Combining gene perturbations with single-cell profiling as a phenotypic readout will allow gene function to be probed in precise cellular contexts (Tanay and Regev, 2017). Multiple reports in mammalian cells have established experimental pipelines and computational frameworks for conducting CRISPR screens followed by single-cell sequencing (Perturb-seq, CROP-seq, and CRISP-seq; Adamson et al., 2016; Dixit et al., 2016; Datlinger et al., 2017). In these types of studies, the gRNA library is cloned in a vector that carries barcodes to label individual gRNAs that can subsequently be detected by RNA sequencing. By targeting a set of regulatory factors and recording the resulting transcriptional changes at the cellular level, the regulatory signatures of transcription factors, as well as the effects of cell cycle genes on cellular programs, have been investigated in various systems (Adamson et al., 2016; Dixit et al., 2016).
As both CRISPR screens and single-cell sequencing have been established in plants, we envision that these methods will be combined to further characterize genetic programs in plants (Figure 4). However, several challenges remain before this technology can successfully be applied to plants. The heterogeneity in plant cell size and the requirement to digest cell walls strongly decrease the efficiency of the single-cell isolation procedure. To date, although the number of cells analyzed by single-cell sequencing in Arabidopsis roots has varied from 3,000 to 12,000 (Denyer et al., 2019; Jean-Baptiste et al., 2019; Shulse et al., 2019; Zhang et al., 2019a), Perturb-seq experiments are used to analyze 26,000–104,000 cells (Dixit et al., 2016). Thus, scaling up the number of cells analyzed will be crucial before these methods can be applied to plants. This could be accomplished by using cell suspension cultures or protoplasts (Yoo et al., 2007; Moscatiello et al., 2013), as scaling up their culture would generate enough material for transformation with Cas9 and a gRNA library to be processed for single-cell sequencing (Figure 4). Finally, the use of a computational framework such as the one developed in Dixit et al. might also allow the number of cells analyzed to be downscaled to identify core regulatory signatures resulting from genetic perturbations (Dixit et al., 2016).

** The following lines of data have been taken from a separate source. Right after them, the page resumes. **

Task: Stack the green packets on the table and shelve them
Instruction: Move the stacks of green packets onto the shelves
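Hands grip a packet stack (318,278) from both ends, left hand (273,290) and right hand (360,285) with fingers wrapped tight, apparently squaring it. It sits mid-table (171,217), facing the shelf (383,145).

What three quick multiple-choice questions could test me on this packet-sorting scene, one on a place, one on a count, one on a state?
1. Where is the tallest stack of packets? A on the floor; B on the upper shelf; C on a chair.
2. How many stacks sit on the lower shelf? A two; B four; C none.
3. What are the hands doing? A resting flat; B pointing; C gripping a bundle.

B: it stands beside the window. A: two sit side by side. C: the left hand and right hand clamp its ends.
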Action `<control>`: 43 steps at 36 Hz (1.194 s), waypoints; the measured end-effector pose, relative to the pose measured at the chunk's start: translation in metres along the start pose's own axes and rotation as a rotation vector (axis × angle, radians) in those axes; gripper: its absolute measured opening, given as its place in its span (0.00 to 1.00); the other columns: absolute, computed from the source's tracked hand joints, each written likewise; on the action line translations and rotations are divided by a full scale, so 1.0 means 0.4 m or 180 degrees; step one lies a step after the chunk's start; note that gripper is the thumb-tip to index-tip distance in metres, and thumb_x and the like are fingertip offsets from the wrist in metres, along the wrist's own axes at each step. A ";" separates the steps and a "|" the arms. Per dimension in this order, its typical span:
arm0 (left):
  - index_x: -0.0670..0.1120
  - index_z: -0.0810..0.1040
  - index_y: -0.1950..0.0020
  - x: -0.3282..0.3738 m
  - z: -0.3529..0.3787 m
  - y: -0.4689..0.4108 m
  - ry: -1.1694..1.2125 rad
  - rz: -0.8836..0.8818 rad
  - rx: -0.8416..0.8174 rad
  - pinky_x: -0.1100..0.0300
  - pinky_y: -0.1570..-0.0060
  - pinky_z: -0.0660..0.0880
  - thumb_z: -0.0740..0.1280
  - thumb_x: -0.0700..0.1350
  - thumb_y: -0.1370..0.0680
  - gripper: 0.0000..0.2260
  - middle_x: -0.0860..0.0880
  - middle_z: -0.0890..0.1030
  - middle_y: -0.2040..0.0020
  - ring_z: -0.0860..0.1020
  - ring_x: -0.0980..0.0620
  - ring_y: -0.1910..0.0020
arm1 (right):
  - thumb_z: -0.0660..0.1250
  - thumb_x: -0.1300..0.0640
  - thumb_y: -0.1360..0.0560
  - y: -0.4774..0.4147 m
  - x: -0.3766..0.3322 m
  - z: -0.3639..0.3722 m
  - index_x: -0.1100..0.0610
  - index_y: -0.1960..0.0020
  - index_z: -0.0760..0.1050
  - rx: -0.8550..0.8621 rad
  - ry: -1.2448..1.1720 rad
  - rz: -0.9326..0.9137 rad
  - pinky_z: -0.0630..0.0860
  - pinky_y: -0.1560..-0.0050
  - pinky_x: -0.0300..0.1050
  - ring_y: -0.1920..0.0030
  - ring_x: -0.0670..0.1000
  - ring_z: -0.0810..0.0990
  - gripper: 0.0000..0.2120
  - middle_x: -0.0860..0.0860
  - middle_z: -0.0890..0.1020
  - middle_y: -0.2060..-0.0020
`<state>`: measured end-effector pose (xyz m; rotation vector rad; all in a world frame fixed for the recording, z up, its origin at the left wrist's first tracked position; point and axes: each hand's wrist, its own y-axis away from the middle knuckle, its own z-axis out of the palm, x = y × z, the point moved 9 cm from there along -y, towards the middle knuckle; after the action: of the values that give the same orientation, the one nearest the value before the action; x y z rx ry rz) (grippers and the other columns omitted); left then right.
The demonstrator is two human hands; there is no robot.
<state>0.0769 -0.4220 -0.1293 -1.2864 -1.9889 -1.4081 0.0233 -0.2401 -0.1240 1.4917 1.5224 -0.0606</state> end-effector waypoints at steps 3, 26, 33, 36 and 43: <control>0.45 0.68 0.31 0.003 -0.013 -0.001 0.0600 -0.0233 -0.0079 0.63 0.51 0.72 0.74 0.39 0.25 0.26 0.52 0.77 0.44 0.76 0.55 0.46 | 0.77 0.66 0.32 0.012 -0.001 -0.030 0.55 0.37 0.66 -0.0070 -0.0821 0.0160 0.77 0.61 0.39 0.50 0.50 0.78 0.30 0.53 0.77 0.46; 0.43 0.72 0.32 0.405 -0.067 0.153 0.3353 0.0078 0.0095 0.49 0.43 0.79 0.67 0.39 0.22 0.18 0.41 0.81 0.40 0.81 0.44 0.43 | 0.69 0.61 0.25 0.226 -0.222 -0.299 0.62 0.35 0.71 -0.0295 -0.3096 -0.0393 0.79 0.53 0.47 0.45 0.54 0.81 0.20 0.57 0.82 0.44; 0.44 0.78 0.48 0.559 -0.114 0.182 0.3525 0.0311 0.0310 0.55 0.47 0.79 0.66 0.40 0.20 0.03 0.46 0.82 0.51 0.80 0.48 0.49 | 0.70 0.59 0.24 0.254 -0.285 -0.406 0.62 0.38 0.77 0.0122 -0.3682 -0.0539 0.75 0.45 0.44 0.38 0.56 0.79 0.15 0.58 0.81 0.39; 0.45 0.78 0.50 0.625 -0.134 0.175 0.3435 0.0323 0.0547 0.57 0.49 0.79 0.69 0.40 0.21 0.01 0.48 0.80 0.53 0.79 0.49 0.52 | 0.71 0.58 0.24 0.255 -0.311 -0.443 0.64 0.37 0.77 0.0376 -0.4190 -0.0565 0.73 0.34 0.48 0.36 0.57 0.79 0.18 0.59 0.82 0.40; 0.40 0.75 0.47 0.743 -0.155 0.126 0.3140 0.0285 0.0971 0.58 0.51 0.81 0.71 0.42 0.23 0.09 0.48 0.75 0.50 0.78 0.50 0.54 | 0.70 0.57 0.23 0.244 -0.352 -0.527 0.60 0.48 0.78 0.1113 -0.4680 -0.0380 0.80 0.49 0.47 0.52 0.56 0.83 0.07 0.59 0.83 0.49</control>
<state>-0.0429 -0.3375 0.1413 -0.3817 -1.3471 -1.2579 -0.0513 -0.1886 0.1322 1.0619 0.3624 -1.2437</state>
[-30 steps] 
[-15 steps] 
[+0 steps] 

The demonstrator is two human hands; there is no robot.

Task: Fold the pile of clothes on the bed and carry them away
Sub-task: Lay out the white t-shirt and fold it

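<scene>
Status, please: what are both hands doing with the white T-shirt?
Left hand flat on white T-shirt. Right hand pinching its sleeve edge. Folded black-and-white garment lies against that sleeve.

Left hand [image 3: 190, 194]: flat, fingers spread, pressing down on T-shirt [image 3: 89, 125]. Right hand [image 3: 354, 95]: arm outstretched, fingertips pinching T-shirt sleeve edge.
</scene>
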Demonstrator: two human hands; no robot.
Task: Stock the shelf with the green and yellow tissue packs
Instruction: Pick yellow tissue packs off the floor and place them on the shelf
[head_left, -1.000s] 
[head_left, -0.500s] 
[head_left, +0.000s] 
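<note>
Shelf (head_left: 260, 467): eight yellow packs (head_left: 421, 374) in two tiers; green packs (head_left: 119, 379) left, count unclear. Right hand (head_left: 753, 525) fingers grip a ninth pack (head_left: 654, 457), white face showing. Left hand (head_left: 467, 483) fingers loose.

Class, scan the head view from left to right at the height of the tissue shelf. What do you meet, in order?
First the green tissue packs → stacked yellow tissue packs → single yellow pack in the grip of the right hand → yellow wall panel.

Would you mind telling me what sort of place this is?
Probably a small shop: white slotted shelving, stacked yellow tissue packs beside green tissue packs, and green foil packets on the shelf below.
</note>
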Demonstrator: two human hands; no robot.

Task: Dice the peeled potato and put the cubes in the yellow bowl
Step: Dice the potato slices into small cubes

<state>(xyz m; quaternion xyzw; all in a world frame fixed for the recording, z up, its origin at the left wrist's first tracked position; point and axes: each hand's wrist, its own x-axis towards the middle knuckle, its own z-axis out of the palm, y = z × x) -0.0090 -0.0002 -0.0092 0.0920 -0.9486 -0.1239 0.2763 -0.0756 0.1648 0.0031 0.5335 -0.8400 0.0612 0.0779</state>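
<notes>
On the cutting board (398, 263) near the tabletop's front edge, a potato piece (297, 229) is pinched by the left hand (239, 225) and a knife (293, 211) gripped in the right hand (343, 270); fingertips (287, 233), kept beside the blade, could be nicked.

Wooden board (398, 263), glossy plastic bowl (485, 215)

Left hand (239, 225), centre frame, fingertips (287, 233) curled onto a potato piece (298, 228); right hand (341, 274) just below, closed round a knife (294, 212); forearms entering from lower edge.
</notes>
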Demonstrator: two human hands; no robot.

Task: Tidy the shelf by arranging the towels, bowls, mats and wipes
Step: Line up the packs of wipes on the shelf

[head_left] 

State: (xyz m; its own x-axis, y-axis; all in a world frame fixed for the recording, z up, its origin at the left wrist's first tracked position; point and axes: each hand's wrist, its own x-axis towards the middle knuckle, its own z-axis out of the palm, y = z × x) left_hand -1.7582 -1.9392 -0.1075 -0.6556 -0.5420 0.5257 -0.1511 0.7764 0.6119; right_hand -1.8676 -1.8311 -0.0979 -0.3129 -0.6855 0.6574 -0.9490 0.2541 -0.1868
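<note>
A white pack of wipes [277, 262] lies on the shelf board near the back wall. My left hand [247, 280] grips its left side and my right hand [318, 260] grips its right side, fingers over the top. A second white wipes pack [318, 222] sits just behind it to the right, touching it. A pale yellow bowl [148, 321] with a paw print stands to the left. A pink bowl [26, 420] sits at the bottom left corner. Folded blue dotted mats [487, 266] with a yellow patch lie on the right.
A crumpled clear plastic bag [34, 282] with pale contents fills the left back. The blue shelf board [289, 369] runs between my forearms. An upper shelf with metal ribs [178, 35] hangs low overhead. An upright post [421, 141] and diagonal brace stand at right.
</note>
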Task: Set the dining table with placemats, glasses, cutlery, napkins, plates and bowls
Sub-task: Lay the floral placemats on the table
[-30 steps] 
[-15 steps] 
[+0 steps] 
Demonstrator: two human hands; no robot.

Mapping and characterization of plant gene regulatory networks using CRISPR screens. A, CRISPR screen followed by DROP-seq (Macosko, 2015) can decipher gene regulatory networks at single-cell resolution. Vectors encoding Cas9 and a library of barcoded constructs carrying gRNAs are transformed into plant protoplasts or cell suspension cultures. Protoplasts are then loaded on a microfluidic device and encapsulated with barcoded beads for single-cell sequencing. Single-cell profiles are generated and associated to individual gRNAs, thereby allowing transcriptional responses to be investigated upon gene perturbation. These profiles are used to infer gene regulatory networks. B, Multiplexed CRISPR screens can characterize redundant gene function or gene interactions. The number of possible gRNA combinations is first assessed and fitted to the desired size of the mutant population. A multiplexed gRNA library is then built and transformed into plants to generate a mutant collection. Individual lines are then genotyped and phenotyped and generate a datasets that can be used to associate phenotype with causal gene perturbations or to infer gene interaction maps.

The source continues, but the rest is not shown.